If a line in the data contains "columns", copy it out.

*** Opening Dataset excerpt ***

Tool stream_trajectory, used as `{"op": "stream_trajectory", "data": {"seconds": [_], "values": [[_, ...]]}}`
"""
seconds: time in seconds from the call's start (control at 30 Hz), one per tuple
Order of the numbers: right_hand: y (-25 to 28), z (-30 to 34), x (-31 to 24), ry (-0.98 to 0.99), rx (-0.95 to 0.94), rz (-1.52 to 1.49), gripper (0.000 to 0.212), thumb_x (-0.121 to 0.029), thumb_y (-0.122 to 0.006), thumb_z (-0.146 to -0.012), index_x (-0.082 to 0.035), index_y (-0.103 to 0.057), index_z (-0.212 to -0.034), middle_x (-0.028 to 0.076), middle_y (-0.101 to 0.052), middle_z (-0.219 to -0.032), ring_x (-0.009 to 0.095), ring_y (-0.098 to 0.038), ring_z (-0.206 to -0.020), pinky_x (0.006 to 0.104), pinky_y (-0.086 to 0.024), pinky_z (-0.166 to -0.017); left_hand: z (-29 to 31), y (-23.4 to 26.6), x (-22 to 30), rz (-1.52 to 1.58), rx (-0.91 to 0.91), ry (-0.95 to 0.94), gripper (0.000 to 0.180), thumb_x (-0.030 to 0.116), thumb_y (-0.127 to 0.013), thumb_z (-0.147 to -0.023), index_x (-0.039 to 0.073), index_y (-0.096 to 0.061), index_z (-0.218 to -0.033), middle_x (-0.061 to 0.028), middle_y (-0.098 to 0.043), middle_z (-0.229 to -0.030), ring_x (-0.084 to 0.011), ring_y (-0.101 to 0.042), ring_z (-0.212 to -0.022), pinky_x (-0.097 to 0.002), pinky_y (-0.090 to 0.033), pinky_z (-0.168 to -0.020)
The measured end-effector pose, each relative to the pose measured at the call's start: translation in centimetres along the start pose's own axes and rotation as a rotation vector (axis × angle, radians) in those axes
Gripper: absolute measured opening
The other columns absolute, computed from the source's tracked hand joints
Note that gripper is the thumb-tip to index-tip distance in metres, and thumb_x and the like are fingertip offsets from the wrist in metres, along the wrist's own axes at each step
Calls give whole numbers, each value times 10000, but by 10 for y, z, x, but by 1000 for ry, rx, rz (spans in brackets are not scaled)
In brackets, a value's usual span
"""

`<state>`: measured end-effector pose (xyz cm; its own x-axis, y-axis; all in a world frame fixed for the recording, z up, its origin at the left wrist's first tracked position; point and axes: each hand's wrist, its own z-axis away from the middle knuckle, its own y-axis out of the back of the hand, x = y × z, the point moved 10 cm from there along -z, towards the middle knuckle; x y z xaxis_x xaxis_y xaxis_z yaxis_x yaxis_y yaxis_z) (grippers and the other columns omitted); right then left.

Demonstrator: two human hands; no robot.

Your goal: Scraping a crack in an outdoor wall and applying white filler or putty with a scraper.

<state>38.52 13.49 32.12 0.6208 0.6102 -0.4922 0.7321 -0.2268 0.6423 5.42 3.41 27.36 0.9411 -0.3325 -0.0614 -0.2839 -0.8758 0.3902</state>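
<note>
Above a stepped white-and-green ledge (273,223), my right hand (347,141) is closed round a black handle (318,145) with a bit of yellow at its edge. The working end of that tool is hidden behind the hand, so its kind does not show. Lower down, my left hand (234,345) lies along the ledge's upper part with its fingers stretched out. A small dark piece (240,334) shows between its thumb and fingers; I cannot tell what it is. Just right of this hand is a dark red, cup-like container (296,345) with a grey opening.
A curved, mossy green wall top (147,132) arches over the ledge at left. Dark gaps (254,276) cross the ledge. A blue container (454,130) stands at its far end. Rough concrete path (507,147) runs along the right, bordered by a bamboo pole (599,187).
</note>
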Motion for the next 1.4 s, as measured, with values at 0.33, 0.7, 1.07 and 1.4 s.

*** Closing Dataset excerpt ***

Result of this exercise =>
The other columns absolute, computed from the source's tracked hand joints
`<state>`: measured end-effector pose (xyz cm; its own x-axis, y-axis; all in a world frame fixed for the recording, z up, its origin at the left wrist's first tracked position; point and axes: each hand's wrist, its own z-axis away from the middle knuckle, its own y-axis out of the back of the hand, x = y × z, the point moved 10 cm from there along -z, towards the middle knuckle; x y z xaxis_x xaxis_y xaxis_z yaxis_x yaxis_y yaxis_z) (grippers and the other columns omitted); right then left.

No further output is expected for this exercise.